> **What needs to be done**
Report back each line of the data that contains the word "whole".

> **Data for this exercise**
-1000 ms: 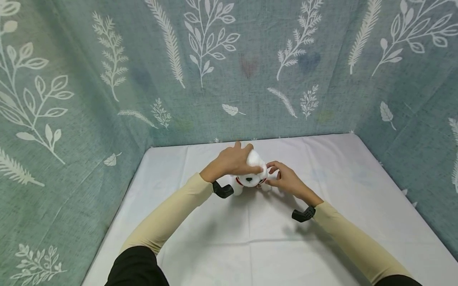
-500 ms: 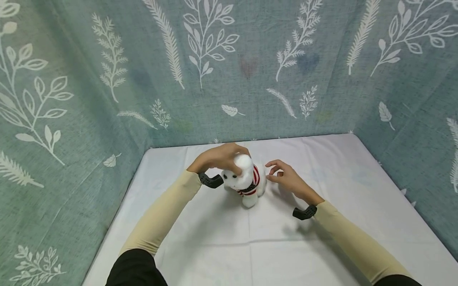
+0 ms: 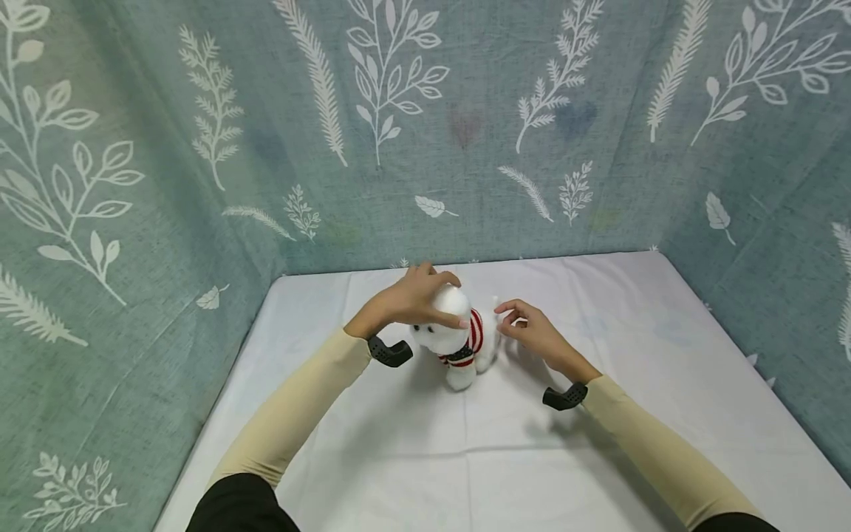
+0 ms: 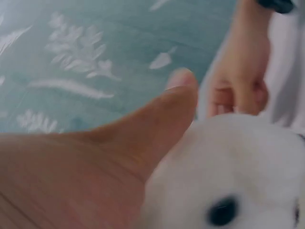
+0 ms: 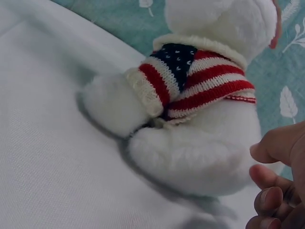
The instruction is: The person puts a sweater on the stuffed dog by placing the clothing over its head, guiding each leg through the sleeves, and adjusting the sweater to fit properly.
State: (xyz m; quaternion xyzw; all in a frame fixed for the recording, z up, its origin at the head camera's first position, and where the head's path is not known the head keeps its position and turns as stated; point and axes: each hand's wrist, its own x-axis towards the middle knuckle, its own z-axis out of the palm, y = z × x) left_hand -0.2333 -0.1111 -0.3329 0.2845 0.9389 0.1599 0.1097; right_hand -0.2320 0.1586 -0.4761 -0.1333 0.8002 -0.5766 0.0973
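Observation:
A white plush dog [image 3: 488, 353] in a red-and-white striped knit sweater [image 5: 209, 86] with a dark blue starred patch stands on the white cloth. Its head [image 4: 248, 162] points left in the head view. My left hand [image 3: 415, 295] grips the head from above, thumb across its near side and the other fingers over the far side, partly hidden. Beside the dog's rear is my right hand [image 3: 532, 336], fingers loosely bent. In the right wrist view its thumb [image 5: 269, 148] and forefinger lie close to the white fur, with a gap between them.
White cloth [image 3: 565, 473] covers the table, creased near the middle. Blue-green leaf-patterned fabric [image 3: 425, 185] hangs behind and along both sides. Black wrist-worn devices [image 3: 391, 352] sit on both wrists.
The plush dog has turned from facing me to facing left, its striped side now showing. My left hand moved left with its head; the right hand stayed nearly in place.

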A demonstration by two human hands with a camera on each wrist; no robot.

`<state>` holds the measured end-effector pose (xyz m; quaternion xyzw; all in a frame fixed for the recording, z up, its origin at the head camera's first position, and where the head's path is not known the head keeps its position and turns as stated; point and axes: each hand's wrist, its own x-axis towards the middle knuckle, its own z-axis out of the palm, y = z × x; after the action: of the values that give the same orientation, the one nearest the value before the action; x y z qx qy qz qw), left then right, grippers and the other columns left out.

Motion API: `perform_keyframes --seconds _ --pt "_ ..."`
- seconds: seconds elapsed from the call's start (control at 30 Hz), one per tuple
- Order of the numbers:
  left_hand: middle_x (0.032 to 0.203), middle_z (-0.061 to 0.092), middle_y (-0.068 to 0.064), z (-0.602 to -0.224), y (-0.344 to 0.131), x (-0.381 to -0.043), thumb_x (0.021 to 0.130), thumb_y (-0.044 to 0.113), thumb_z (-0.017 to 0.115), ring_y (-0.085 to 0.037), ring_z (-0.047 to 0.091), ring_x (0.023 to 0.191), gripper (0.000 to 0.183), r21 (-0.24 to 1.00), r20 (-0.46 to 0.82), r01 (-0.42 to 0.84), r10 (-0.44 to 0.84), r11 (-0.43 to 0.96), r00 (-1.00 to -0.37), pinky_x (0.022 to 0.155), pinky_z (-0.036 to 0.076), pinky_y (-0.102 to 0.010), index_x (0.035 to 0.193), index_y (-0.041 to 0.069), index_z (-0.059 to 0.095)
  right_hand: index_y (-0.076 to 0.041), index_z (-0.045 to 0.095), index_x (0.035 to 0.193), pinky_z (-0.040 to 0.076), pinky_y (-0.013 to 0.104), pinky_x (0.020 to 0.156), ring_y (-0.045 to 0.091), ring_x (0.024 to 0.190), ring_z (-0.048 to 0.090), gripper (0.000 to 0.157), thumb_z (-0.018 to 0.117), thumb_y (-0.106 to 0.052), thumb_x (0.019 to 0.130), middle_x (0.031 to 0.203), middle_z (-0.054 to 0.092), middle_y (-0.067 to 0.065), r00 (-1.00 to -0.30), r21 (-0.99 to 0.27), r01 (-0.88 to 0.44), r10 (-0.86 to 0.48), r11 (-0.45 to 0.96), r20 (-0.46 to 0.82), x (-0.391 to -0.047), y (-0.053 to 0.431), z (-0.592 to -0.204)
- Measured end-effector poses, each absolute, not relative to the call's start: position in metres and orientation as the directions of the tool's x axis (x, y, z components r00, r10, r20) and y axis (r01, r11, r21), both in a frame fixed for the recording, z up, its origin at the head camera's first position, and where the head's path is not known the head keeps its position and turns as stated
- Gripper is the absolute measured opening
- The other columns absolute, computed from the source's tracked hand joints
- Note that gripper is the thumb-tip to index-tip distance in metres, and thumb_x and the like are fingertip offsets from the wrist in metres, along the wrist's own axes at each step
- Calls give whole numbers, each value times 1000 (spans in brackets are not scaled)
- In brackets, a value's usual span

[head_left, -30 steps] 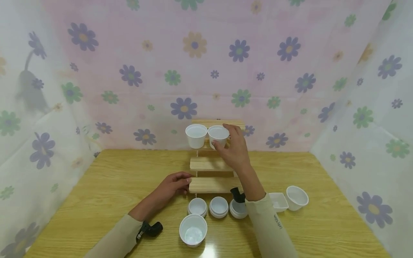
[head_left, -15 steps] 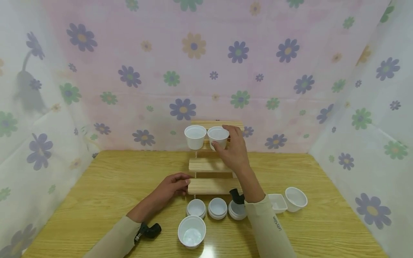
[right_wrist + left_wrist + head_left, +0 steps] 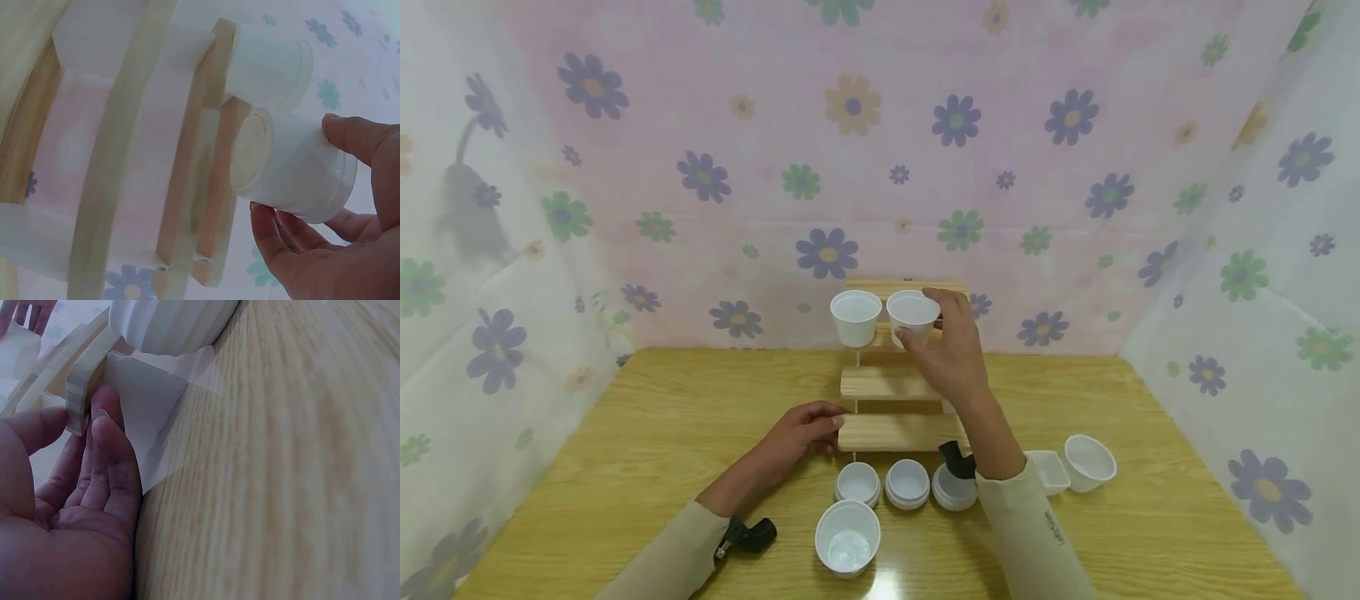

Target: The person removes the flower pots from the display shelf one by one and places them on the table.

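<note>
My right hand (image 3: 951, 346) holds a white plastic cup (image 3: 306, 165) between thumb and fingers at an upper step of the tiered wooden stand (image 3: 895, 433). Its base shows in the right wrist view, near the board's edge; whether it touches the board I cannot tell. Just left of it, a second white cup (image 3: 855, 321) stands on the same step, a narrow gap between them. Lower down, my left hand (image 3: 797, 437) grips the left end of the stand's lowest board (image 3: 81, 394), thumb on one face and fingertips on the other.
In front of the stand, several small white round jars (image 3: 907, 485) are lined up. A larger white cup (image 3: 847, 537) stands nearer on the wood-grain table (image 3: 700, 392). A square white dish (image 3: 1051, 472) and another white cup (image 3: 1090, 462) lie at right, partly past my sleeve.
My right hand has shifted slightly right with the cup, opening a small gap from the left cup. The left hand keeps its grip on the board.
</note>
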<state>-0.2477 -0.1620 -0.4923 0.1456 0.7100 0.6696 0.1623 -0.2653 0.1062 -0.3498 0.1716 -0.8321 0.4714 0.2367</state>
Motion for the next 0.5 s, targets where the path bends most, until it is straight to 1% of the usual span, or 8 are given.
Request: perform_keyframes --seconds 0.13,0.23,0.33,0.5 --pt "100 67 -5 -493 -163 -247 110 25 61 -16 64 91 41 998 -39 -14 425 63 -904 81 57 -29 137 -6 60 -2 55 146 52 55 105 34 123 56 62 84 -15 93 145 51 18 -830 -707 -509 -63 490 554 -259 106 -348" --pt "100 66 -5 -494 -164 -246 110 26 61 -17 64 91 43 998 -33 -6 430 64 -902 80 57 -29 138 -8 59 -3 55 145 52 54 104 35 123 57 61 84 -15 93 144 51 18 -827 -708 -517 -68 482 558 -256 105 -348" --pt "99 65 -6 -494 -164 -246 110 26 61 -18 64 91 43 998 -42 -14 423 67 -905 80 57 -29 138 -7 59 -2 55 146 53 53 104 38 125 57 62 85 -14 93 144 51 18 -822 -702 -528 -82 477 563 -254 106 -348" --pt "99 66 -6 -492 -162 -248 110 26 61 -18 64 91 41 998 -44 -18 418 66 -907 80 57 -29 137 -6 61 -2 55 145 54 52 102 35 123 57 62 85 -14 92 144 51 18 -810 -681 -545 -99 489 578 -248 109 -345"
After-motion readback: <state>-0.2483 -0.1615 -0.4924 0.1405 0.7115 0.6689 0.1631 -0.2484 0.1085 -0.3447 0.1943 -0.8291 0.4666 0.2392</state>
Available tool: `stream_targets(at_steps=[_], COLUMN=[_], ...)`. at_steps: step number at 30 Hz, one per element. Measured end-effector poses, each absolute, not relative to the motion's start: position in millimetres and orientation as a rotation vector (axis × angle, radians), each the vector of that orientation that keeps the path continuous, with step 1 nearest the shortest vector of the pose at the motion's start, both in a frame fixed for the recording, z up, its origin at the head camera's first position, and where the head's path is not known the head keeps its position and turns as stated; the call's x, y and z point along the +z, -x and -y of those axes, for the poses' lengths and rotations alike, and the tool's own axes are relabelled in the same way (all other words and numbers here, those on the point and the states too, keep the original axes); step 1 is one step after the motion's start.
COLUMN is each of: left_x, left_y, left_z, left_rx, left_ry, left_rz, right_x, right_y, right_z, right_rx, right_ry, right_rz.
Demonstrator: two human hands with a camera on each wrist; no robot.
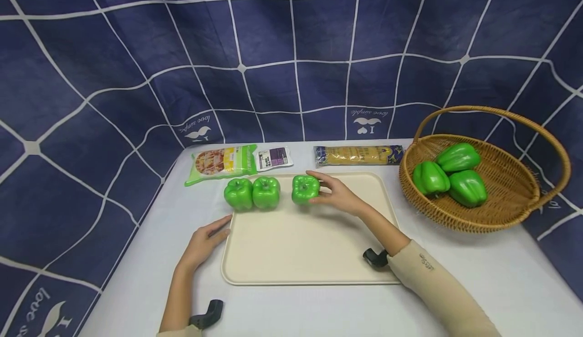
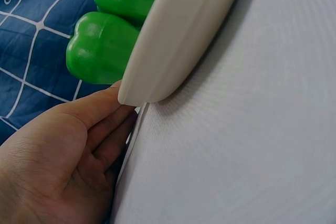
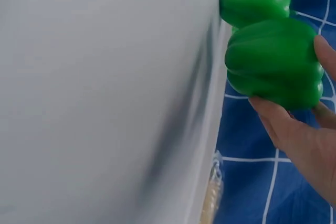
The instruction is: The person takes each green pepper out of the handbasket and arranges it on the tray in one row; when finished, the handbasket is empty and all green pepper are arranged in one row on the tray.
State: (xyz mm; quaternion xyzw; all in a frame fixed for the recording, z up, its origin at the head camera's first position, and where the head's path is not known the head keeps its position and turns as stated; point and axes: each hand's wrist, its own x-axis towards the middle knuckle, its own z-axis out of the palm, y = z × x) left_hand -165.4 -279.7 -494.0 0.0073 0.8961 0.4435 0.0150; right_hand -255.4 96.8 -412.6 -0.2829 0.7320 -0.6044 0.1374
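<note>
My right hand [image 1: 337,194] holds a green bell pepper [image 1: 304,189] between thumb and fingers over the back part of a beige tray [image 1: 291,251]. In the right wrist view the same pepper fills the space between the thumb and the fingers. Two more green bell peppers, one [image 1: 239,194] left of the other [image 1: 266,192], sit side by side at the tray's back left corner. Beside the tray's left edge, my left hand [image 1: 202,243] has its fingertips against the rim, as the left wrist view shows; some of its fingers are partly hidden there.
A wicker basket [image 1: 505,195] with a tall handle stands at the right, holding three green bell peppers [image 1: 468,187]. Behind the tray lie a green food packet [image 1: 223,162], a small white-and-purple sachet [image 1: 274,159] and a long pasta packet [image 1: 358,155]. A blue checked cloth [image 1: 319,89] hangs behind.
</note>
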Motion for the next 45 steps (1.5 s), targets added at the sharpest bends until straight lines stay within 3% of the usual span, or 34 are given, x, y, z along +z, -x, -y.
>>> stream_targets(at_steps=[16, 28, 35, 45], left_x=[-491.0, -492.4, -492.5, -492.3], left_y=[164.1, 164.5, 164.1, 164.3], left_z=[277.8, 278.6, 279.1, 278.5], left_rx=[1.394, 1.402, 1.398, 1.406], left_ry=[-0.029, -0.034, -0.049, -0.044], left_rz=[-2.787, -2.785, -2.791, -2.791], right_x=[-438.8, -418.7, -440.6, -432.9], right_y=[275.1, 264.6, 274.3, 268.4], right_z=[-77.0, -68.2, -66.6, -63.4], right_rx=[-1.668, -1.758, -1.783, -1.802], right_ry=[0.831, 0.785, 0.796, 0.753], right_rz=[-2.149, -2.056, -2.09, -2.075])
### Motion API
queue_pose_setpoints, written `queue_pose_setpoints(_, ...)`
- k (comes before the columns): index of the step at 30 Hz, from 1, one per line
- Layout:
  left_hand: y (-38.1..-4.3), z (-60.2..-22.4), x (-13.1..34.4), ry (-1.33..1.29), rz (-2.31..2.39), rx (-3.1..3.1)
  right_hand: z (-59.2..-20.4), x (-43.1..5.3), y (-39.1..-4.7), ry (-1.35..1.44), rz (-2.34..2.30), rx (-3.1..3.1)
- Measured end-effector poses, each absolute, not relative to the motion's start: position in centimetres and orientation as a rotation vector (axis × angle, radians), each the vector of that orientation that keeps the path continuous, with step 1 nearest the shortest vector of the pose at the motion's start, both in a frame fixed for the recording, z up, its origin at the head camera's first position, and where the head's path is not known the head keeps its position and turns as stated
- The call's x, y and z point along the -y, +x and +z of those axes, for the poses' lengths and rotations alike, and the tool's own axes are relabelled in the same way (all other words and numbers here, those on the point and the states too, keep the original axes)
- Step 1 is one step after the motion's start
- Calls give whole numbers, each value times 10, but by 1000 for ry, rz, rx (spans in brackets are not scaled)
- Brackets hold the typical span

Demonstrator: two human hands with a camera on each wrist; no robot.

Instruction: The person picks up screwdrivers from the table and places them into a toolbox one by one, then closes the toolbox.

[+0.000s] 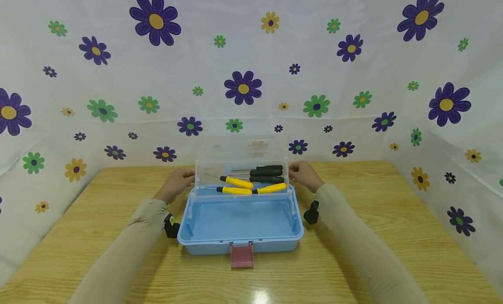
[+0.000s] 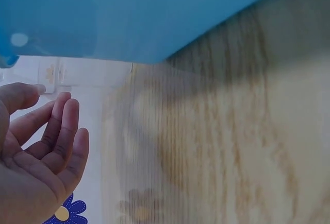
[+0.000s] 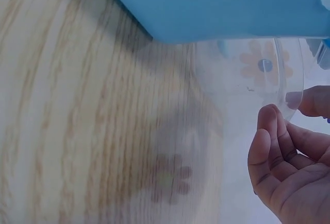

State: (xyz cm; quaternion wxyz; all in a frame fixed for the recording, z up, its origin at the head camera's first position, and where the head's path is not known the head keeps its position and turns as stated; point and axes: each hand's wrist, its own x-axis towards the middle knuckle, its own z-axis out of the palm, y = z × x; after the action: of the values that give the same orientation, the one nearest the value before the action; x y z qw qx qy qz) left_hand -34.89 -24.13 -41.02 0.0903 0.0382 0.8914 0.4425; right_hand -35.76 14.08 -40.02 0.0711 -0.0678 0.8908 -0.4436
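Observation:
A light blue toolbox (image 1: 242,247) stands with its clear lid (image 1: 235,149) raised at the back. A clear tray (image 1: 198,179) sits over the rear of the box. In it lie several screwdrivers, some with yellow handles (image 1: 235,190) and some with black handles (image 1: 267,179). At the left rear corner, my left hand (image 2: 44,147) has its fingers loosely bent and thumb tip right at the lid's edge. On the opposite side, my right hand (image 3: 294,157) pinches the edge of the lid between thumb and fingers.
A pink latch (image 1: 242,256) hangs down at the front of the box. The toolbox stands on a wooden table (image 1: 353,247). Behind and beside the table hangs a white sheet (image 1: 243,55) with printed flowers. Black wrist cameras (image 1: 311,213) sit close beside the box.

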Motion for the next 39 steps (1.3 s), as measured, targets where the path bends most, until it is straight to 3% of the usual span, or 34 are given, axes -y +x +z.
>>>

> **Response**
- Calls give whole numbers, each value times 1000 (spans in brackets are not scaled)
- Calls give whole numbers, each value times 10, but by 1000 for ry, rz, rx (spans in brackets are not scaled)

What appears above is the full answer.